Lessons from other cities that have started replacing trucks with bikes.
What will make cargo bike package delivery succeed in New York?
At a UPS operating center in midtown Manhattan, two cargo delivery bikes will soon begin rolling out of a driveway in the morning a few hours before the usual delivery trucks begin their routes. The company is part of a new six-month pilot program in New York City that will test how well cargo bikes, with electric “pedal assist” for couriers, can potentially help relieve traffic by replacing some delivery trucks. A similar system is already in use in several other cities around the world: New York can learn from what’s working elsewhere to consider how the pilot could scale up.
In European cities, UPS typically brings a shipping container from a depot to a spot in the city center early in the morning, and couriers on bikes take loads of deliveries to nearby neighborhoods. Since the cargo bikes can’t carry as much as a truck, the cyclists have to make multiple trips; the system only makes economic sense in congested areas where trucks struggle to park, but bikes can reach customers more quickly. (We’re using the term bike liberally here, many of these vehicles have more than two wheels.)
“The situations where they really, really start to make sense, we’re learning, are very dense, congested pieces of central urban real estate, where there’s a lot of traffic and difficulty parking, combined with us having a lot of business there so that there are lots of customers that we can serve using the cycles,” says Peter Harris, director of sustainability for UPS Europe.
But those two factors alone aren’t enough for the system to work, Harris says. A partnership with the city is crucial, particularly to find a central location for a “microhub” container to sit during the day (in New York, this isn’t yet part of the plan.) At the moment, UPS uses its own containers as mini hubs in cities like Dublin. In a test in Seattle, it rented some parking spaces from the city for a temporary hub. But larger locations could potentially be shared by multiple carriers in the future.
“You could imagine underutilized areas of real estate in the center of cities now,” he says. “An example of that would be in some cities in Europe, we’re finding that public parking car parking spaces are becoming underutilized because people are not driving into cities in a way that they were . . . Areas like that could potentially be turned over into downtown urban logistics hubs from which operations of this type could be based.”

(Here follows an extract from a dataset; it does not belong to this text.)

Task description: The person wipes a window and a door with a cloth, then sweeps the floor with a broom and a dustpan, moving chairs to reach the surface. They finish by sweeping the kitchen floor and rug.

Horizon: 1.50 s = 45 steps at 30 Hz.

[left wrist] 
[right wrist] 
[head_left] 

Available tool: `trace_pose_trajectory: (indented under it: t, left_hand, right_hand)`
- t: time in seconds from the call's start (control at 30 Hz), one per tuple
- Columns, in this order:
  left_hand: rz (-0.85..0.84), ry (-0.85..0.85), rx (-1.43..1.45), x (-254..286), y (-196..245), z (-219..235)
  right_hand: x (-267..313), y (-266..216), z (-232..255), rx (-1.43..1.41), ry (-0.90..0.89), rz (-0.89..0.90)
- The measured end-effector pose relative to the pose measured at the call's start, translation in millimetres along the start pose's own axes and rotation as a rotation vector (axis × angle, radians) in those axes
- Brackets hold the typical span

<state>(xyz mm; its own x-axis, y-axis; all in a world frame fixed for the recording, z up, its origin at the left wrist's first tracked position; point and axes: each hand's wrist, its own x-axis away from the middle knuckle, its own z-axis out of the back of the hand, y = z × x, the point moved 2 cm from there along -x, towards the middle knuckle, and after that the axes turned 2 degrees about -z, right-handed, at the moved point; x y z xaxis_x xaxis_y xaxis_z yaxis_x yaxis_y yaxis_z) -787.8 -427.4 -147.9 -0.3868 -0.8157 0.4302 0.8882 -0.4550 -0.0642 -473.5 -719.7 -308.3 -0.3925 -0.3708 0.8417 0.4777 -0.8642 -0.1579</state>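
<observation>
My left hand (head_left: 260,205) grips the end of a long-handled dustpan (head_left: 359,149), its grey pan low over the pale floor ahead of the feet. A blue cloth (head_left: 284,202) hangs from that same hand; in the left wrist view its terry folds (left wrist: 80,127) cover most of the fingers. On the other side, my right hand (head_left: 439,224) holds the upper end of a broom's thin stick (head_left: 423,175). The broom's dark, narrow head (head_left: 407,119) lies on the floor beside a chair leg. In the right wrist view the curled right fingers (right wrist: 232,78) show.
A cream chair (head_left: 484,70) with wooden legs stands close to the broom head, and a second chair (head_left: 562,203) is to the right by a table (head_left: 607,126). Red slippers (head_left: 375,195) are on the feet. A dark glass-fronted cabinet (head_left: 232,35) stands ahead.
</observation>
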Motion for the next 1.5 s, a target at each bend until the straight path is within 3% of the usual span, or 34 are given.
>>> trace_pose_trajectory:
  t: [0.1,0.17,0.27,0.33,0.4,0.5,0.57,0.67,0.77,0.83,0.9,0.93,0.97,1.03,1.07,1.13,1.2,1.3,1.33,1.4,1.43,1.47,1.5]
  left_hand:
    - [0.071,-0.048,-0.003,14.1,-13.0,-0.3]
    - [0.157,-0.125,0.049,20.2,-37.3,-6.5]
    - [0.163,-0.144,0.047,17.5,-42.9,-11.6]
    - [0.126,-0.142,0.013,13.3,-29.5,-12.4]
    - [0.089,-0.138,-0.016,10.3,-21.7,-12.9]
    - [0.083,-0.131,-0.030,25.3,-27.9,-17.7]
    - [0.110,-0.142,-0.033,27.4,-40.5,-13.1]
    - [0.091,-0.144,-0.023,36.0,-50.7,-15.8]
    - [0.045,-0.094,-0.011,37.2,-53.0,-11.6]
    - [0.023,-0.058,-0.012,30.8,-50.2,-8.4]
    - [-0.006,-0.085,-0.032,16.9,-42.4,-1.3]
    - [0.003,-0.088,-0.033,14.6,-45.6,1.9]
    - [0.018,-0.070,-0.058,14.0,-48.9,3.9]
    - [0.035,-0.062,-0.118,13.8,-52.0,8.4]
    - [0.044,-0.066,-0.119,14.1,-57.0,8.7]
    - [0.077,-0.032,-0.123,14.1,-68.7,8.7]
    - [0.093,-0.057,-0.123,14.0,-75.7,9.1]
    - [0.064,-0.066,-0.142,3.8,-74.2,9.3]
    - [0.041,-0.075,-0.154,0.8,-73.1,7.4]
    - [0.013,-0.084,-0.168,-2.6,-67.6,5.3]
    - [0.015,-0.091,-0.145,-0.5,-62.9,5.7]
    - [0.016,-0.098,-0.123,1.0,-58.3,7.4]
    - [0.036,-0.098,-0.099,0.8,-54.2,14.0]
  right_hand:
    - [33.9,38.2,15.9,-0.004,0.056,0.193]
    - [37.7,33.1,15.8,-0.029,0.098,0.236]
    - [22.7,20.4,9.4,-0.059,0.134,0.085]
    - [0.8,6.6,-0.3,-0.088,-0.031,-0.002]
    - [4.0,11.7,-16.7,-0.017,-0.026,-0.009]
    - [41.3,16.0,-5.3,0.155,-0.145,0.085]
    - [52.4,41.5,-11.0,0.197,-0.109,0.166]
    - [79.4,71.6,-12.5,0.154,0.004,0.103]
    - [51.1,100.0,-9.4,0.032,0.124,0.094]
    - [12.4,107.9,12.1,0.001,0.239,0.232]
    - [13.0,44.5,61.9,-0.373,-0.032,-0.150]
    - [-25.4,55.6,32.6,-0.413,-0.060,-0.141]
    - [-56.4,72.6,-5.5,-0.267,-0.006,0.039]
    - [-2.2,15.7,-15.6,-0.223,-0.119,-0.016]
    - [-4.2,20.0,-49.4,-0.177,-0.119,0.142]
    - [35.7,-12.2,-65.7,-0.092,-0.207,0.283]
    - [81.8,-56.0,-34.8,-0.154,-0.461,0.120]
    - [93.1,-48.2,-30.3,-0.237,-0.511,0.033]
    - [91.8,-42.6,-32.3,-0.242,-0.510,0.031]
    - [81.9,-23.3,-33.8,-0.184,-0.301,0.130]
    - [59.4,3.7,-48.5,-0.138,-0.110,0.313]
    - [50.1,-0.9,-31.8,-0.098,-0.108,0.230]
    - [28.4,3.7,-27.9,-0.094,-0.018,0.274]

Decent bike lanes are another key part of making the system work. “New York has really made strides in terms of their bike infrastructure and bike lanes, so I think that’s been helpful for us,” says Bruce Marsh, senior manager of corporate public policy at DHL, which is also part of the pilot. DHL first launched cargo bike delivery in the Netherlands and Germany in 2015, and says that each bike that it deploys can remove one conventional delivery van from the road. (In New York, it uses electric delivery vans, but even then, bikes use far less energy; the company’s pedal-assist bikes draw power from solar panels on the bike.) New York, arguably, can make many more improvements on its bike lanes—particularly the fact that bike lanes are often blocked, sometimes by delivery trucks themselves. Cities may also need to do more to provide places for delivery bikes to park; the New York pilot will allow the bikes to park in commercial loading zones.

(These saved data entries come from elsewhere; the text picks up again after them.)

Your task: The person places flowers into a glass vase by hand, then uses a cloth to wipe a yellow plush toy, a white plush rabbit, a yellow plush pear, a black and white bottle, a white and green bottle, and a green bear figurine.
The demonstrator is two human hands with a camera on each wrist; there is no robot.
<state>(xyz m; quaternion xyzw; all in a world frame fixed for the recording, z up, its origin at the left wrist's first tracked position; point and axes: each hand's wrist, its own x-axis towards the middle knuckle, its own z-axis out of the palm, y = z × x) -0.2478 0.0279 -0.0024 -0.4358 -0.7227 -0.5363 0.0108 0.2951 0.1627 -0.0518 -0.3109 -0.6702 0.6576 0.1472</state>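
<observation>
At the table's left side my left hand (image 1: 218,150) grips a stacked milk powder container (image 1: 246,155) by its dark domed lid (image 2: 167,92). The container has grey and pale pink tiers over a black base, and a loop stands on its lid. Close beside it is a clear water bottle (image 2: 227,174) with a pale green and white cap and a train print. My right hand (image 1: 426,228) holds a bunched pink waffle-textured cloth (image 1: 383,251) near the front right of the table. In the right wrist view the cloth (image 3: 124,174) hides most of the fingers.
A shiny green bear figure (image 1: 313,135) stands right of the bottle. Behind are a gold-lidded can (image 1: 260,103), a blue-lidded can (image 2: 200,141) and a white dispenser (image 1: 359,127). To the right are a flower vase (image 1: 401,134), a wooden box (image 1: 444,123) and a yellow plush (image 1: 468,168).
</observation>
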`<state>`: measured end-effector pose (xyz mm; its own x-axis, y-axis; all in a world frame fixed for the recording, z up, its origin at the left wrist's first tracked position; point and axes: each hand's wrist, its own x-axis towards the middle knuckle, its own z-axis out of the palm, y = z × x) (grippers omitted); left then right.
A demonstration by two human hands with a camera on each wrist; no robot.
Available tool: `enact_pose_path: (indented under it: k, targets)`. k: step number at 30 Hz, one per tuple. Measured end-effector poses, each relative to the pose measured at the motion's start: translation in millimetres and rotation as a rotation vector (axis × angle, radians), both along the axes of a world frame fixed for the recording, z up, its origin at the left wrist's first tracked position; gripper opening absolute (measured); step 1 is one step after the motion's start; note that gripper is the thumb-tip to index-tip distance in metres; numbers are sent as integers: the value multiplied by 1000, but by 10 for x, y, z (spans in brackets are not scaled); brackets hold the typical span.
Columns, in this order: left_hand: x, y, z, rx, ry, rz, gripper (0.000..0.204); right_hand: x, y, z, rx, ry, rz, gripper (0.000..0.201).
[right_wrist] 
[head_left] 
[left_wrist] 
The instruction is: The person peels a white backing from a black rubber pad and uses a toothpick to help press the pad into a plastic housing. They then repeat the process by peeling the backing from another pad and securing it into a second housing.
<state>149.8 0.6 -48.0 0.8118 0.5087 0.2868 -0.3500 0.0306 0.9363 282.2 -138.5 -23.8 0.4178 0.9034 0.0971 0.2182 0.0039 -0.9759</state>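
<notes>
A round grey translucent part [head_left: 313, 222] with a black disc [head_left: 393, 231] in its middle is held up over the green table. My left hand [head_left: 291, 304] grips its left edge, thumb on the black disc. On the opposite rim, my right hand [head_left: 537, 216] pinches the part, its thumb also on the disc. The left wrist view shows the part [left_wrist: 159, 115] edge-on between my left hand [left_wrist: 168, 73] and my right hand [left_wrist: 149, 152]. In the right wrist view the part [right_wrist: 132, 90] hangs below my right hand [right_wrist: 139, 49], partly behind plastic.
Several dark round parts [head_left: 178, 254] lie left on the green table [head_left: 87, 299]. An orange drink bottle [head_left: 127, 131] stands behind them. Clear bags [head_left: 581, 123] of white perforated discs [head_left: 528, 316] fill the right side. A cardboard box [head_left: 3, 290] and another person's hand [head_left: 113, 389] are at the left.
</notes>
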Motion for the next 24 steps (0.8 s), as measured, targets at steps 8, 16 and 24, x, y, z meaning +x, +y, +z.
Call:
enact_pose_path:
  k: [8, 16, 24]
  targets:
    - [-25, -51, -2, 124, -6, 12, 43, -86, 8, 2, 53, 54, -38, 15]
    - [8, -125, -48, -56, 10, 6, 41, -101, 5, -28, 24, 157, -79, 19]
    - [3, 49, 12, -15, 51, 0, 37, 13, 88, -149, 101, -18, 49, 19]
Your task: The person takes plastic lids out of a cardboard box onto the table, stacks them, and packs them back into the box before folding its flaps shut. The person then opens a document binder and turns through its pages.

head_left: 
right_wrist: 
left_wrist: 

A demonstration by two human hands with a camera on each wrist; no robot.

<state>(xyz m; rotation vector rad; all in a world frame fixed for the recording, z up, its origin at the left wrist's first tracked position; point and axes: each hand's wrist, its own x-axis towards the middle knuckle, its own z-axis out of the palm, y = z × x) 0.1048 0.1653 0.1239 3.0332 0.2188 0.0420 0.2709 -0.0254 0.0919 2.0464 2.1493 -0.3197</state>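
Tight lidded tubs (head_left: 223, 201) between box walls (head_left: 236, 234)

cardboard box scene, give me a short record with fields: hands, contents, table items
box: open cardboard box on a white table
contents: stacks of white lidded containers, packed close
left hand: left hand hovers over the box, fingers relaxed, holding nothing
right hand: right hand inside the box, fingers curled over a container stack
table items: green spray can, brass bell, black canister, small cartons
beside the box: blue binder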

For logistics companies, the bikes aren’t solely a way to cut emissions, but something that the companies see as necessary as cities get more crowded and e-commerce continues to grow, since bikes can navigate more easily and avoid racking up millions in parking tickets. (Last year, FedEx, UPS, FreshDirect, and Peapod had parking tickets totaling $27 million in New York City.) European cities are beginning to restrict trucks and cars in some areas; New York City is talking about congestion pricing. “It’s a smart move for us, in addition to the sustainability goals,” says Marsh.

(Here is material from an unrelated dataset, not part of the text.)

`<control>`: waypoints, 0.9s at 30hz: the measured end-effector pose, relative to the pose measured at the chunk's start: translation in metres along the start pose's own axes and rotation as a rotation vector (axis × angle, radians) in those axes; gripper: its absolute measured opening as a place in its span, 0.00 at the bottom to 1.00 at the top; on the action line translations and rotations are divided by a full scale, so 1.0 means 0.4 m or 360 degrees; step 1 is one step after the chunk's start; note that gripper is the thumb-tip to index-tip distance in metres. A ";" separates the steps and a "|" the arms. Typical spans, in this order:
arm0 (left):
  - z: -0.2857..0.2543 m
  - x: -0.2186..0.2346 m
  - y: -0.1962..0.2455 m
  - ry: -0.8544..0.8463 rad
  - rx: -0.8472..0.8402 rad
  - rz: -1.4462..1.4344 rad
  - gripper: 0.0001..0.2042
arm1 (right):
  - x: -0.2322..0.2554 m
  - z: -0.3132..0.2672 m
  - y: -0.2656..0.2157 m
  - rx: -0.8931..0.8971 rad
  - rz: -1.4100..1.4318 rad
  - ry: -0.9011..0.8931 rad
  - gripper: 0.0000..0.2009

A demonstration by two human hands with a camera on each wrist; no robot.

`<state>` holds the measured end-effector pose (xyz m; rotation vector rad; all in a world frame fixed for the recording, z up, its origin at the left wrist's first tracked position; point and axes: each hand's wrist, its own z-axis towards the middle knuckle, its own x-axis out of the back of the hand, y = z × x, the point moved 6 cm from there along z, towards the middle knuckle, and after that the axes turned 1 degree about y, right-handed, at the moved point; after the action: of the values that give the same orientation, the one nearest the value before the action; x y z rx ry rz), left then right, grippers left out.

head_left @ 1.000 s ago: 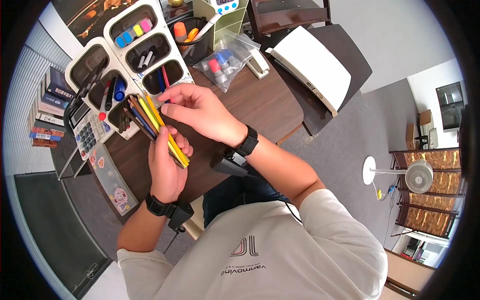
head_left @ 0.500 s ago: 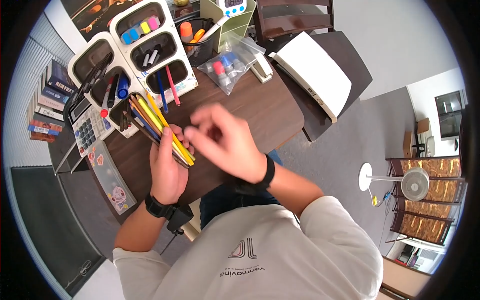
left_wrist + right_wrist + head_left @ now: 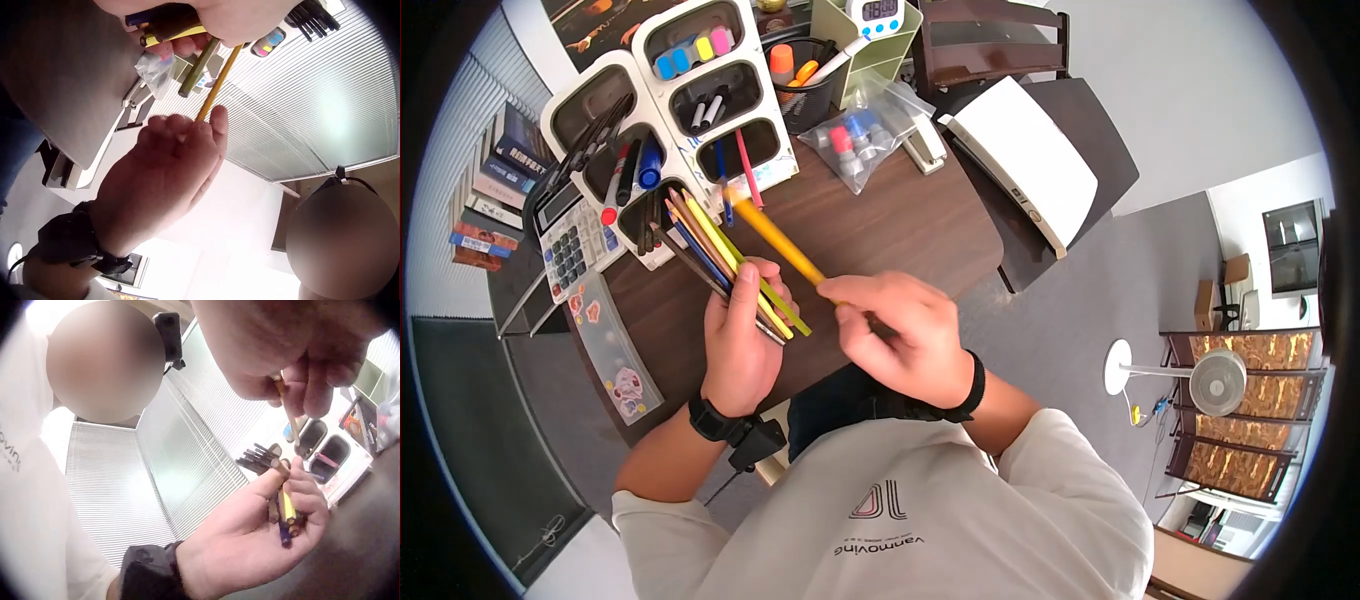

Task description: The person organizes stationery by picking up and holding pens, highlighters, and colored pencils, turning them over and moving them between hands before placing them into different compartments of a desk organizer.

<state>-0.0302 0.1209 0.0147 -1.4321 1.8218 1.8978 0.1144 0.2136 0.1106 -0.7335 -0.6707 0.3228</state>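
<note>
L hand (image 3: 738, 355): gripping pencil bundle (image 3: 710, 252) abv tabletop (image 3: 910, 225) | R hand (image 3: 908, 335): pinching yellow pencil (image 3: 780, 242) nr bundle, far end twd wht organizer (image 3: 685, 148) | pink pencil (image 3: 748, 168) in organizer compt.

Clear zip bag (image 3: 890, 118) is lying on the brown counter (image 3: 900, 220), small red- and blue-topped containers (image 3: 845, 152) showing through. Stapler (image 3: 924, 147) is sitting just beside it. Black mesh pen cup (image 3: 803, 108) is standing near, holding orange items and a white pen (image 3: 840, 62). Pale-green stand (image 3: 878, 62) is adjoining; digital timer (image 3: 878, 14) is resting at its top.

Head view's left: calculator (image 3: 570, 250) is lying near a stickered translucent pouch (image 3: 615, 350); books (image 3: 505, 190) are sitting beyond.

Right: white appliance (image 3: 1030, 150) is resting near a dark wooden chair (image 3: 990, 38). White fan (image 3: 1217, 382) is standing before a patterned folding screen (image 3: 1240, 425).
</note>
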 end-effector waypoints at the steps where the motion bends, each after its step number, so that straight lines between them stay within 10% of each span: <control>1: 0.001 0.001 0.003 0.0008 -0.0010 -0.0011 0.13 | 0.011 0.006 -0.002 0.0057 -0.0051 0.0089 0.14; 15: 0.017 0.019 0.023 0.0207 -0.0088 0.0040 0.13 | -0.171 0.226 0.071 0.0195 -0.0393 -0.0075 0.08; 27: 0.007 0.002 0.022 0.0235 -0.0102 0.0201 0.17 | -0.094 0.019 0.010 0.0404 0.0087 -0.0306 0.18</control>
<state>-0.0382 0.1206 0.0198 -1.5505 1.9779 1.9740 0.0813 0.2018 0.0951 -0.4820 -0.7753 0.5234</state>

The pilot is starting at a small scale. Amazon, which is working toward a commitment to cut its emissions to net-zero by 2040, has already been using cargo bikes to make Prime Now deliveries from some Whole Foods locations in New York for the last 10 months; it has around 90 bikes in service, and UPS and DHL will each begin by testing two bikes. Some smaller delivery companies also already use cargo bikes in New York. But UPS alone uses 6,400 trucks in the city to deliver 413,000 packages every day. To make a meaningful dent in the city’s air pollution and traffic congestion, far more bikes will have to be deployed.
Bikes are unlikely to ever be the full solution to the city’s deliveries, Harris says, but in the future they may be used in combination with electric trucks and drones. “I think what we have to learn as an industry and where we’re trying to figure that out as an organization, in conjunction with some partners in the academic world, is how to optimize that combination in a way that minimizes the cost of deployment, because that maximizes the rate at which we can bring these things to scale,” he says.
And in the right places, bikes could potentially take over a signifigant number of deliveries. “In the circumstances we’ve talked about, dense central areas where we have a lot of customers, and the partnership is there and the infrastructure is there—that describes a lot of real estate,” says Harris. “It’s difficult to put a number on it and we’re still trying to figure that out. But I think that there’s no question that cycle solutions can be a significant contributor to urban logistics going forward.”